With the wind
behind us ; Offshore wind farms could be a serious alternative to fossil
fuels, but...
Aug 1, 2006 - Independent-London
Author(s): Yvonne Cook
If the word "wind farm" calls to mind ranks of white windmills
bestriding green fields, think again. Think rigs and ships and vast
platforms out at sea.
Offshore wind energy could be the North Sea oil and gas of the 21st
century, a world-class industry supporting upwards of 50,000 jobs by
2024 and generating a higher proportion of the nation's power than a
revived nuclear industry - at least, this is the view of scientists at
The Open University's Energy and Environment Research Unit (EERU).
They also envisage the UK playing a pivotal role in a "Su- pergrid"

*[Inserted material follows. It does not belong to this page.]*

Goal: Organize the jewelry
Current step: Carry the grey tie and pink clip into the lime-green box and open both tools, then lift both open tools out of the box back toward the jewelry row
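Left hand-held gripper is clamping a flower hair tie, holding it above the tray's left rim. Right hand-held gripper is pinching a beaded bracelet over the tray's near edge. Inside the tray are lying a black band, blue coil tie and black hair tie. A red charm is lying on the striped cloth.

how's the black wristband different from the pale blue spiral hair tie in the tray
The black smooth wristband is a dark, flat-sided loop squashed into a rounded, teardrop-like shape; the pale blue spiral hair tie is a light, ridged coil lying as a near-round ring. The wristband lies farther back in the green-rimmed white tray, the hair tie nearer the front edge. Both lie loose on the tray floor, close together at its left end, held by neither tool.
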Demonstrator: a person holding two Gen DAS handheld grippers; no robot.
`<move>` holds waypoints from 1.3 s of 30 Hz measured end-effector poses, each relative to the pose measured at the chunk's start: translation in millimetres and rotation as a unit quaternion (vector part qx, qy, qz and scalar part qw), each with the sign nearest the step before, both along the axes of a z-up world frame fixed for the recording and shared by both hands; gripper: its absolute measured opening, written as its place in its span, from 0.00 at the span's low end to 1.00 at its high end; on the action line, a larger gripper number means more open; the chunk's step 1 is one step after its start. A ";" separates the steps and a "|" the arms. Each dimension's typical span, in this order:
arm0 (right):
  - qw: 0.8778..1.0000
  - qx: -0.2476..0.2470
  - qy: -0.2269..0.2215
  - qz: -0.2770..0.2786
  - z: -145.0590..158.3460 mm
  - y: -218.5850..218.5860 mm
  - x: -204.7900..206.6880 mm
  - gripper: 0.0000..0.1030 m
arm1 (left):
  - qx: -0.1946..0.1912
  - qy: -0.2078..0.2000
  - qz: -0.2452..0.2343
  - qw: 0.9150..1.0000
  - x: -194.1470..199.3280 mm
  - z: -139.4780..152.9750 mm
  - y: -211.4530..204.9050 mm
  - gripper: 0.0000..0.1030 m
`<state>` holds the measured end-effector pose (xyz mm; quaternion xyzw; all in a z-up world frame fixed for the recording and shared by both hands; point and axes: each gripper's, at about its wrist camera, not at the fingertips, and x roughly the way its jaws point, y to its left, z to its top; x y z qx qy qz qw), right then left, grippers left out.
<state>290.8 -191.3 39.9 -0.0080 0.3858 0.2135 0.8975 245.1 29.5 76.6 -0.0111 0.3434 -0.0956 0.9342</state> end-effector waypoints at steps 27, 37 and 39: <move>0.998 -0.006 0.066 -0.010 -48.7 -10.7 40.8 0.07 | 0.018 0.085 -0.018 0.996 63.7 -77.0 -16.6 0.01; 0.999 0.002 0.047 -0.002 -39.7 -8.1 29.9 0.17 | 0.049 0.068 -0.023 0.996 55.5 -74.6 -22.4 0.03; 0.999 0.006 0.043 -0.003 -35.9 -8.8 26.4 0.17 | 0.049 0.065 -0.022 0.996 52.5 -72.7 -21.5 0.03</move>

linking huge offshore wind farms in the UK, Germany, Denmark and
eventually Southern Europe, which will be a common power source for EU
member states and help even out the peaks and troughs in supply caused
by varying wind speeds.
"The United Kingdom is the Saudi Arabia of wind energy," says Godfrey
Boyle, director of the EERU, one of the country's leading centres for
research into renewable sources of energy. "The offshore resource is
huge, like offshore oil and gas was. We should be going for it with
enthusiasm, rather than timidly as we are now."
EERU's report, backed by detailed figures, was submitted as evidence
to the Department of Trade and Industry (DTI) Energy Review published in
July. It makes the case for public-private partnership with pump-priming
by Government to create the infrastructure and investment necessary for
a thriving offshore wind industry.
And, like other advocates of renewable energy sources, Boyle is also
concerned that unless a strong case is made, the current emphasis on the
development of the nuclear industry may divert much- needed resources
and investment away from renewables.
Offshore wind could, in theory, be part of an energy mix that
includes the revived nuclear industry projected by the Energy Review.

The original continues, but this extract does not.